**Exercise:** Directions for the data below: repeat exactly the lines from the one with "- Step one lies" through the one with "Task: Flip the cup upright", both included, and omit all pictures.

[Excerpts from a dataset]
★ ★ ★

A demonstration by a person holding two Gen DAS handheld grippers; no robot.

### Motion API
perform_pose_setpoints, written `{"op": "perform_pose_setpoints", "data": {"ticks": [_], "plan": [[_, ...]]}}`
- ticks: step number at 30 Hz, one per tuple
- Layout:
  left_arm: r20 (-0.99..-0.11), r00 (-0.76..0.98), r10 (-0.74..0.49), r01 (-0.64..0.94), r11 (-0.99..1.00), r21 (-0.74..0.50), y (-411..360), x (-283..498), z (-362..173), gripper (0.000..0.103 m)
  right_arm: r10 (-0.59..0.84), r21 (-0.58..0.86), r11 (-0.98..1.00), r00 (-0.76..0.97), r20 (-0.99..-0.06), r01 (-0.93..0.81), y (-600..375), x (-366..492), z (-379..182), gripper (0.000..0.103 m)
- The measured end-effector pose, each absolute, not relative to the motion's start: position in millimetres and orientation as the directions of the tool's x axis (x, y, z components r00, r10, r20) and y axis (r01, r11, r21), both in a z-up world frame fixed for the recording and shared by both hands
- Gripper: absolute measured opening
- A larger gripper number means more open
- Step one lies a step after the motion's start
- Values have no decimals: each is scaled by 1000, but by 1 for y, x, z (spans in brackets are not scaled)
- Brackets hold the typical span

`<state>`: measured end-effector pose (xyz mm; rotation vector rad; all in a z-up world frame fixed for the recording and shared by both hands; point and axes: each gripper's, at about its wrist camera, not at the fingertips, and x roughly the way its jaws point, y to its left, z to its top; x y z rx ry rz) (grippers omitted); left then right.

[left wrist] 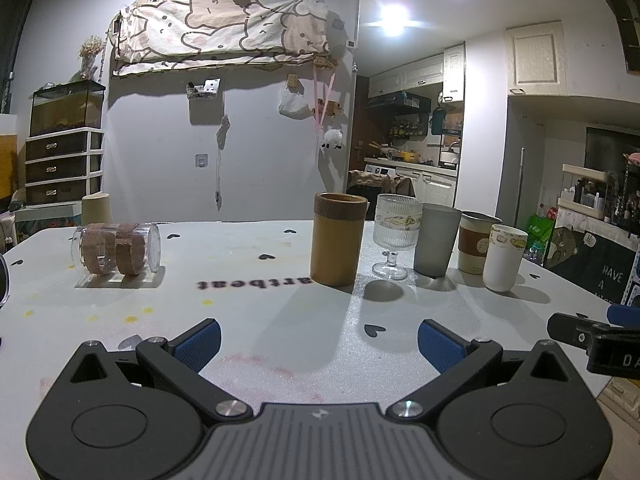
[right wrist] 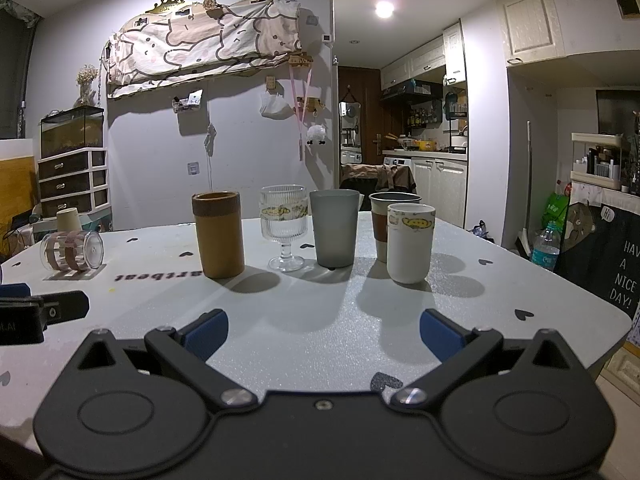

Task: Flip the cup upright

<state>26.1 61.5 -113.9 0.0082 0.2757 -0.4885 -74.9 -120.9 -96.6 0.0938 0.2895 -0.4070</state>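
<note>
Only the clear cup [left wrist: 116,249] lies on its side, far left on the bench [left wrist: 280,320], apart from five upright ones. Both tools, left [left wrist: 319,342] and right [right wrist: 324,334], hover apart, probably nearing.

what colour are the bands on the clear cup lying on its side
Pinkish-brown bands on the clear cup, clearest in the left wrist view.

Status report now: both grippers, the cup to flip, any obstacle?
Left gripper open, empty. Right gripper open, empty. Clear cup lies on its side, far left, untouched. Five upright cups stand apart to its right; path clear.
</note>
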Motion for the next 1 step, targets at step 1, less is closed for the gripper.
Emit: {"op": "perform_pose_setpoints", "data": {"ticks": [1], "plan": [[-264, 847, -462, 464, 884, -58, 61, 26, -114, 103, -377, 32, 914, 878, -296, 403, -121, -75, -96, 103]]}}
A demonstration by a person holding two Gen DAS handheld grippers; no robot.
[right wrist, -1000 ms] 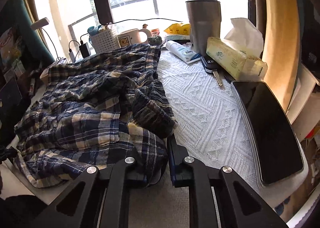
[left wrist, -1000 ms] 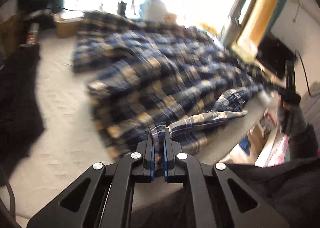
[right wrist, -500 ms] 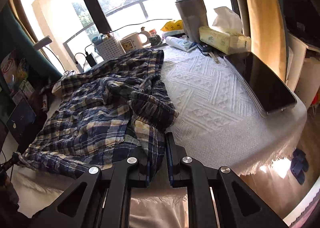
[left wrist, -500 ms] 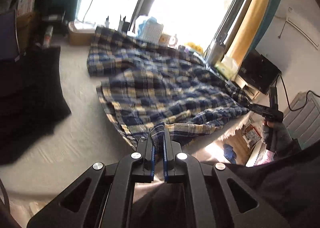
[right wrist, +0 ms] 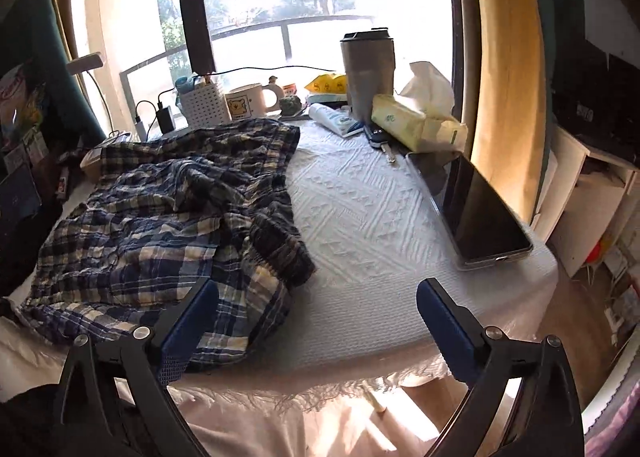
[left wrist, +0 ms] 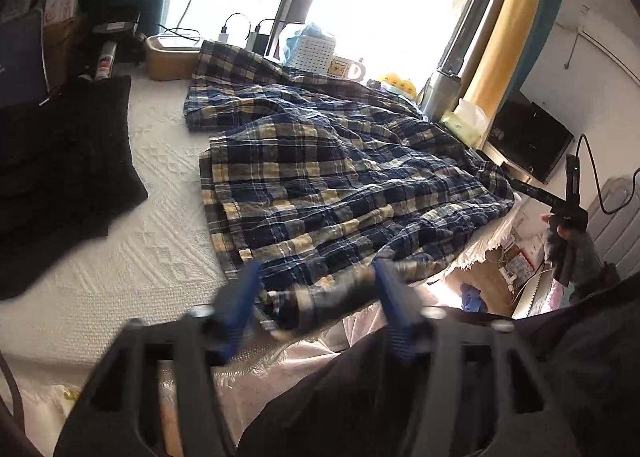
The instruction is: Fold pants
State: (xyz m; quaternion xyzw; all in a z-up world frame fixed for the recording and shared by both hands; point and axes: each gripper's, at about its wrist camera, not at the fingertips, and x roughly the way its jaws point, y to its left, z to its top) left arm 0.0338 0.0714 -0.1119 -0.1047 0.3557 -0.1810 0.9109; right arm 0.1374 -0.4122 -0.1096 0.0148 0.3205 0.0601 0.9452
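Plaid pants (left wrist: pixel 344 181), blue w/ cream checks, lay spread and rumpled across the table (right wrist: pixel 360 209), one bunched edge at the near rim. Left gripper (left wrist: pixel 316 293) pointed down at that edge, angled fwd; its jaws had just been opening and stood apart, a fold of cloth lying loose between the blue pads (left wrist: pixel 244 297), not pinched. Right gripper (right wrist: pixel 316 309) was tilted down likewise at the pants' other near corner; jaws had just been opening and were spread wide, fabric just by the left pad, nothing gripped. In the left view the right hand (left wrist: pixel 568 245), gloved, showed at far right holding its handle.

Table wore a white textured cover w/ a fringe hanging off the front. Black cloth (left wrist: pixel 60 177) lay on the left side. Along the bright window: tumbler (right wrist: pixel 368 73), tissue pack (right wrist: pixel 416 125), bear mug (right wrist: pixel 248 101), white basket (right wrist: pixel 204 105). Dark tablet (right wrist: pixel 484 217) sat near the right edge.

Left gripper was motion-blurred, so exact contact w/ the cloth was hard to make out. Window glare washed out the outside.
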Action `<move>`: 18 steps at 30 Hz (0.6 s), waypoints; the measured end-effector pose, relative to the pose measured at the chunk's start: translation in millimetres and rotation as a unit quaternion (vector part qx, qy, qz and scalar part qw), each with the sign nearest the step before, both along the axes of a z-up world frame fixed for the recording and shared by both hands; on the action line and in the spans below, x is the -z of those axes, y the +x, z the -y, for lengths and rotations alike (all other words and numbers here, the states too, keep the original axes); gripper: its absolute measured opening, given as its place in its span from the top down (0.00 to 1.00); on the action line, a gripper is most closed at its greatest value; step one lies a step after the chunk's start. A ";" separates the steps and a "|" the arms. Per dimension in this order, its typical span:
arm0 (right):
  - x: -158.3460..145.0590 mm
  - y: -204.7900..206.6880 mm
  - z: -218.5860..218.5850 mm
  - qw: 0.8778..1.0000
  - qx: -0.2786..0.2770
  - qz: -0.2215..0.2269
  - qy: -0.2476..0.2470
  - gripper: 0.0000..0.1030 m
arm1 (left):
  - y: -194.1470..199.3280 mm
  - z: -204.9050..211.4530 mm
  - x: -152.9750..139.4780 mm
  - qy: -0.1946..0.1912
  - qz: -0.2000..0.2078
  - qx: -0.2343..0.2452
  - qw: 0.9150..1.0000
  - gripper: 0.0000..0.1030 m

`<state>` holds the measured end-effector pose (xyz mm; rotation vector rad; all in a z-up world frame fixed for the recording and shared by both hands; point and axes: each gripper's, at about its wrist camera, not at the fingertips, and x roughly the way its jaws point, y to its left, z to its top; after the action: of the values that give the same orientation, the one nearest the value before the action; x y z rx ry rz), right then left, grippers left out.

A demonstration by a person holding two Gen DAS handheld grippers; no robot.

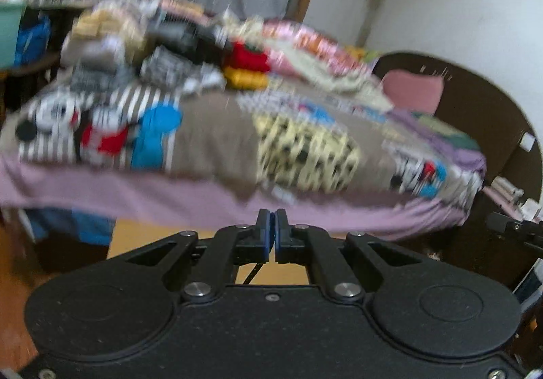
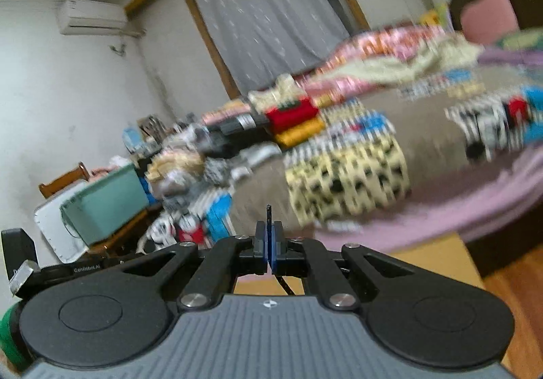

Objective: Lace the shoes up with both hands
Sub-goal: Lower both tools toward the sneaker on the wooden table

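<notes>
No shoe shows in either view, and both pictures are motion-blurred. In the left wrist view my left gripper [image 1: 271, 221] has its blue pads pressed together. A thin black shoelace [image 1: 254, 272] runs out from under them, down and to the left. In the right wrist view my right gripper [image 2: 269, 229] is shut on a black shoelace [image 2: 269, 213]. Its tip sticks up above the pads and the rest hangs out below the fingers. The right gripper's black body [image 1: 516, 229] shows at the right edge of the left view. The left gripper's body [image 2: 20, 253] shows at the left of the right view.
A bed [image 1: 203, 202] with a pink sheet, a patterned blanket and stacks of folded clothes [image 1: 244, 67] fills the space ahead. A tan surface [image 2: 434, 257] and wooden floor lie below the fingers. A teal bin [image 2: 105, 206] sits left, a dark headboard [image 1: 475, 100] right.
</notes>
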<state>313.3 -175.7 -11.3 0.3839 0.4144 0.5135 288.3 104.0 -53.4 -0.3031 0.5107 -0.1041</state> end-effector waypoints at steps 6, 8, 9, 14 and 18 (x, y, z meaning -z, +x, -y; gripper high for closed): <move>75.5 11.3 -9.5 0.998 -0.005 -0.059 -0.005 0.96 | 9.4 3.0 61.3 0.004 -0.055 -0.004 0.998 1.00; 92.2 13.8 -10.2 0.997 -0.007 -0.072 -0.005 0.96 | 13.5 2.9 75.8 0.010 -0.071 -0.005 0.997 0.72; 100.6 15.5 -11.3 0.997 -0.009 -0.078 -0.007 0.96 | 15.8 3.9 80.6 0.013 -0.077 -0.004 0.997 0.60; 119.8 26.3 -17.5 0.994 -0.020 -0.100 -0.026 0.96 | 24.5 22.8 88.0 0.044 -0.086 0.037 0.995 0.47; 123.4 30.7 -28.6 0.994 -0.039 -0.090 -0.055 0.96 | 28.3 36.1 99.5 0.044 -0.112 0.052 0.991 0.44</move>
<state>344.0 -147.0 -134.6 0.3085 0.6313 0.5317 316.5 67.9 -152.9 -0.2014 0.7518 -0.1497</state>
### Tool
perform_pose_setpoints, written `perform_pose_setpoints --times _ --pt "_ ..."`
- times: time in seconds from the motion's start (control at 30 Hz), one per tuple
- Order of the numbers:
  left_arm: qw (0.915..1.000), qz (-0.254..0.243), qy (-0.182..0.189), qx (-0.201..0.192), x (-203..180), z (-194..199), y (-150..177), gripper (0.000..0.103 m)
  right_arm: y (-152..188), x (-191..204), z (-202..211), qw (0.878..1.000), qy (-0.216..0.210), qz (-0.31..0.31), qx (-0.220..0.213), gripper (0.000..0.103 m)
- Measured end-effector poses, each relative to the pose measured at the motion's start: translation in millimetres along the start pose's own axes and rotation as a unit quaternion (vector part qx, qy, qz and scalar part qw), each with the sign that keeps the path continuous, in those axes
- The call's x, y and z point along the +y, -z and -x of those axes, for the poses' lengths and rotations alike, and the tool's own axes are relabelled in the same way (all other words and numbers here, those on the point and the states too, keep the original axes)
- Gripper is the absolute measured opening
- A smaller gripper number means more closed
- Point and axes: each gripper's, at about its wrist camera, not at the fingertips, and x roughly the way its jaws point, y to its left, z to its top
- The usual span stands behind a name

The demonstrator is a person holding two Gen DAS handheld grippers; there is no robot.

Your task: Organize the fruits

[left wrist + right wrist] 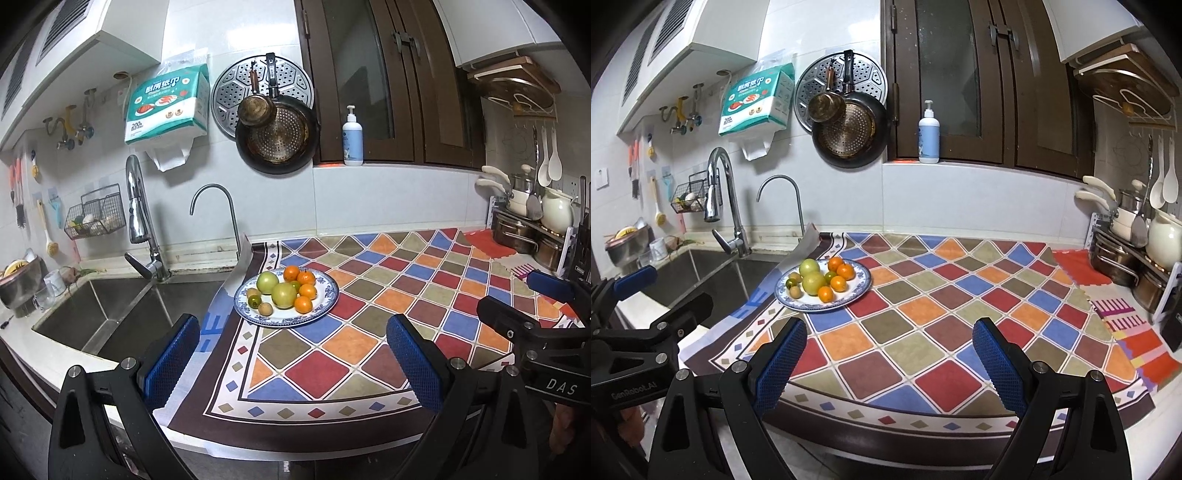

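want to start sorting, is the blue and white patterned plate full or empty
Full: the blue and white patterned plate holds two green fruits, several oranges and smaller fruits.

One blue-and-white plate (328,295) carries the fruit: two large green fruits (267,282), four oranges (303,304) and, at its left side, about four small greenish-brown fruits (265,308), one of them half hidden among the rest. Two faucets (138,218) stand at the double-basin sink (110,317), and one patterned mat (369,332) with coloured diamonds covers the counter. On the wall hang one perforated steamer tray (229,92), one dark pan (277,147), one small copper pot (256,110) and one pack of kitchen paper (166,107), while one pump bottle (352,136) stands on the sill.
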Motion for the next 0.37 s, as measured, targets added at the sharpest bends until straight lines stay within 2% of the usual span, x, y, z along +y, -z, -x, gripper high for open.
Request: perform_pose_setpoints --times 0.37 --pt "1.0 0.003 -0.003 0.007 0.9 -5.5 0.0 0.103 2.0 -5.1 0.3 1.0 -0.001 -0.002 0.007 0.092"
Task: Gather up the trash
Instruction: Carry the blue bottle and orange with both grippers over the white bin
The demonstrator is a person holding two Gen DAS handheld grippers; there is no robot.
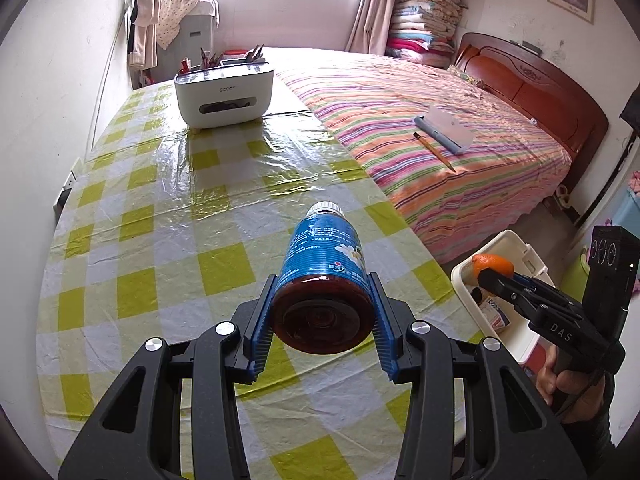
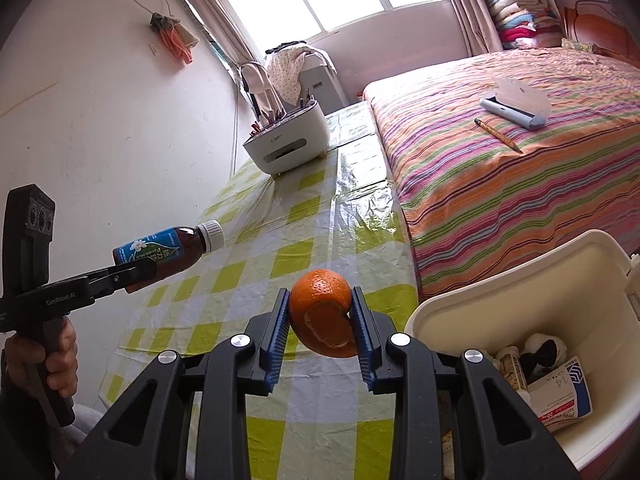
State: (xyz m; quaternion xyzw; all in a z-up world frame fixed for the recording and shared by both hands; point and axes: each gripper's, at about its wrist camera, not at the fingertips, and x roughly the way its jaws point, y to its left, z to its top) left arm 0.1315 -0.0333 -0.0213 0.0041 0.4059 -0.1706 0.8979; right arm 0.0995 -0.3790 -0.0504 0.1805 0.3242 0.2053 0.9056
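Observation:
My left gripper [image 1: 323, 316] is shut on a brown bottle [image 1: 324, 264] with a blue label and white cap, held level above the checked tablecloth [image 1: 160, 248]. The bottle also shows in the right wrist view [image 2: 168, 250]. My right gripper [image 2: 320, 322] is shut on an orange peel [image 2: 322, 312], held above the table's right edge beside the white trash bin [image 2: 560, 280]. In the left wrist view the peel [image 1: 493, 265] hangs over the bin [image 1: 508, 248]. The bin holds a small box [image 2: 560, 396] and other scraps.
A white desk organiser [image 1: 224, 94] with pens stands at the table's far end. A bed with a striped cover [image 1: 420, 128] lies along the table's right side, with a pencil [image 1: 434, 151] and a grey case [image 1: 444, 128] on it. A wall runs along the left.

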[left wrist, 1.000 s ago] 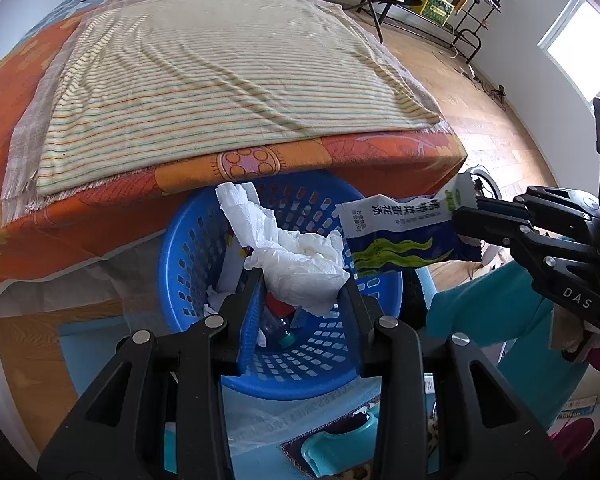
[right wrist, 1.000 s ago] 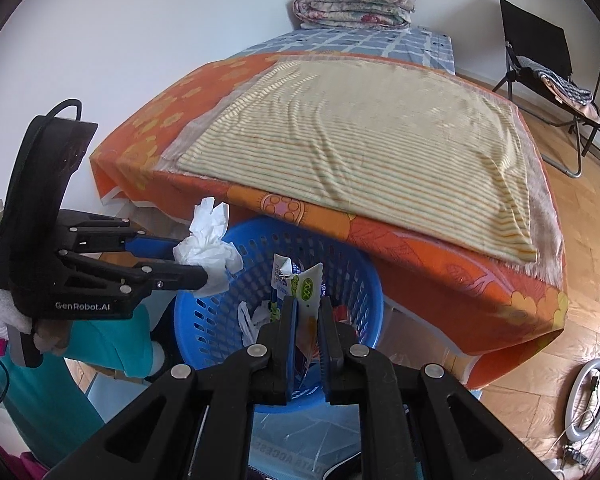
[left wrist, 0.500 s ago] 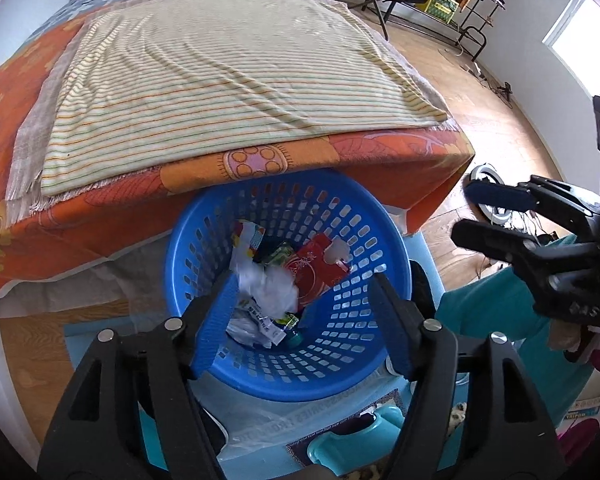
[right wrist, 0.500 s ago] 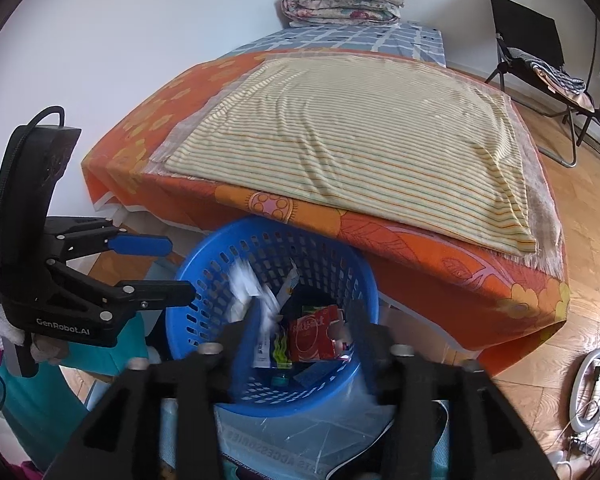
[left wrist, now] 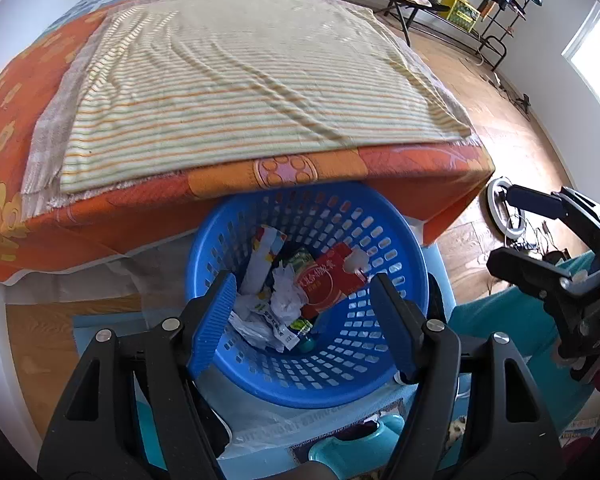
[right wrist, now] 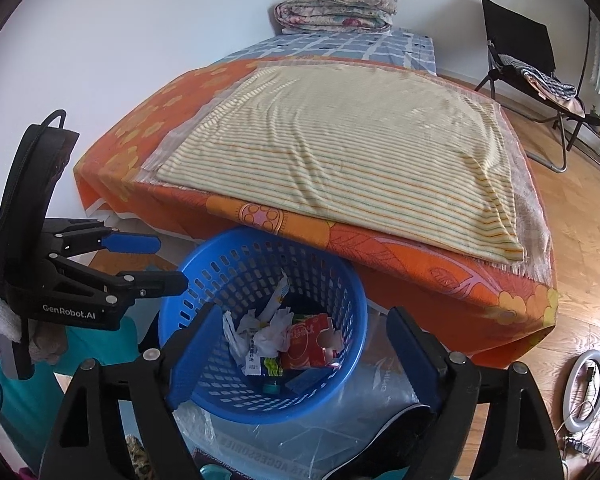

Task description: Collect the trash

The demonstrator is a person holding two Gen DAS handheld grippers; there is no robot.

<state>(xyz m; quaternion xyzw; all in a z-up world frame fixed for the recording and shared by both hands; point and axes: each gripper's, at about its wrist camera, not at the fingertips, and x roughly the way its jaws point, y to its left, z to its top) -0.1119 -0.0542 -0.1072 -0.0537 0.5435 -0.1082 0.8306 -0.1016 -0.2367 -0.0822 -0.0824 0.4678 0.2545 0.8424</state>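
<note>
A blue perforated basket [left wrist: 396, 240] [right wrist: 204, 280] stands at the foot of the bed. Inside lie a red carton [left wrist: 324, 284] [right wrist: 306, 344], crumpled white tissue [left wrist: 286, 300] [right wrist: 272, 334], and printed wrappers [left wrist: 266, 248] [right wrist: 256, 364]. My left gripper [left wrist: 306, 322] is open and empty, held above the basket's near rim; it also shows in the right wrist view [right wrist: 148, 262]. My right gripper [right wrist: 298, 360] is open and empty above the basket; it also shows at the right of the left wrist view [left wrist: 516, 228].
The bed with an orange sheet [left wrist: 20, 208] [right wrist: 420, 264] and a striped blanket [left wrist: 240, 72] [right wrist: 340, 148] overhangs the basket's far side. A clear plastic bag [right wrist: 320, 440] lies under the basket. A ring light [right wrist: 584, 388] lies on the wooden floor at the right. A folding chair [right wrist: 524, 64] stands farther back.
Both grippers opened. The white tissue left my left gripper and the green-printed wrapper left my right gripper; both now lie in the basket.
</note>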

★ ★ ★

**Expected answer:**
- Step one lies a step after the motion's start
- Values have no decimals: each is scaled by 1000, but by 1 for y, x, z (spans in brackets are not scaled)
- Brackets hold the typical span

`<state>`: measured end-effector pose (xyz mm; rotation vector rad; all in a z-up world frame fixed for the recording and shared by both hands; point and axes: each gripper's, at about its wrist camera, not at the fingertips, and x roughly the way its jaws point, y to its left, z to its top; x y z rx ry rz) (grippers omitted); left then right.

[left wrist] 
[right wrist] 

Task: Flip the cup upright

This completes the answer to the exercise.